Ever wondered why ArrayList is fast… until it suddenly isn’t? Most of us use ArrayList daily in Java. But very few actually think about what’s happening internally. Let’s break it down in a simple way. ➤ What is ArrayList internally? ArrayList is backed by a dynamic array. That means: • It uses a normal array under the hood • But it can grow automatically when needed ➤ Why is ArrayList so fast? When you do: list.get(index); It directly accesses the element using index. 👉 No looping 👉 No searching That’s why read operation = O(1) (very fast) ➤ Then where is the catch? The problem starts when the array gets full. Let’s say: Current capacity = 10 You try to add 11th element Now Java does something expensive: 1. Creates a new bigger array 2. Copies all old elements 3. Adds the new element 👉 This is called resizing ➤ How much does it grow? It doesn’t just add 1 more space. New capacity = old capacity + (old capacity / 2) 👉 ~1.5x growth This helps reduce frequent resizing, but still… ⚠️ Resizing = costly operation ➤ Why adding in middle is slow?

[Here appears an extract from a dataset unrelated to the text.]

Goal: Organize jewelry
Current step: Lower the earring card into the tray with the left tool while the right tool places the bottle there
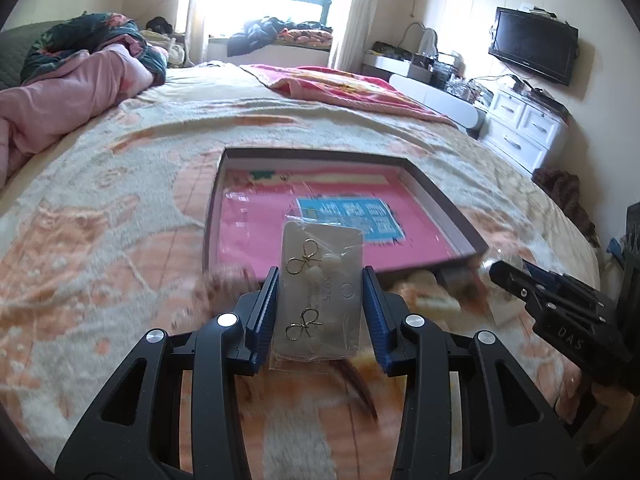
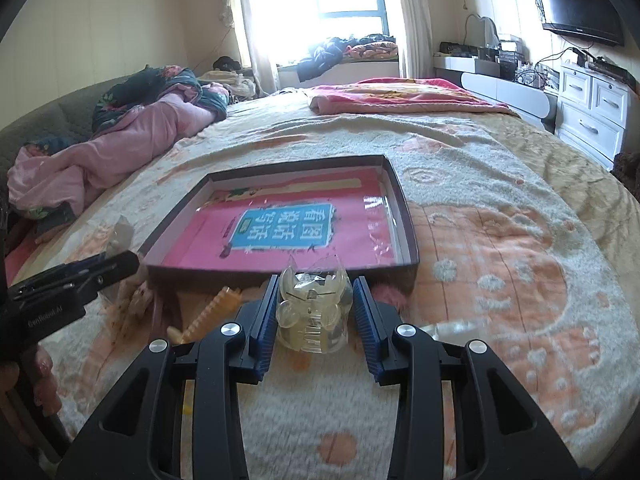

If you do: list.add(0, element); All elements shift one position to the right. 👉 Time complexity = O(n) ➤ Real-world analogy Think of ArrayList like a row of fixed seats: • Sitting in an empty seat → fast • All seats full → need a bigger row (move everyone) • Inserting in middle → everyone shifts ➤ Pro Developer Tip If you already know the size: new ArrayList<>(1000); 👉 Avoids multiple resizes 👉 Improves performance significantly ➤ Key Takeaway ArrayList is fast because of: • Direct index access But it becomes slow when: • Resizing happens • Frequent insertions in middle #Java #ArrayList #CoreJava #DataStructures #Performance #SoftwareEngineering

The initial capacity tip is underrated in production code. If you're processing 10K records in a batch job and using default ArrayList — you're triggering multiple resizes silently. One line fix saves significant overhead. Another thing worth knowing — System.arraycopy() used internally during resize is native and optimised, but it's still O(n). At scale those hidden costs add up fast.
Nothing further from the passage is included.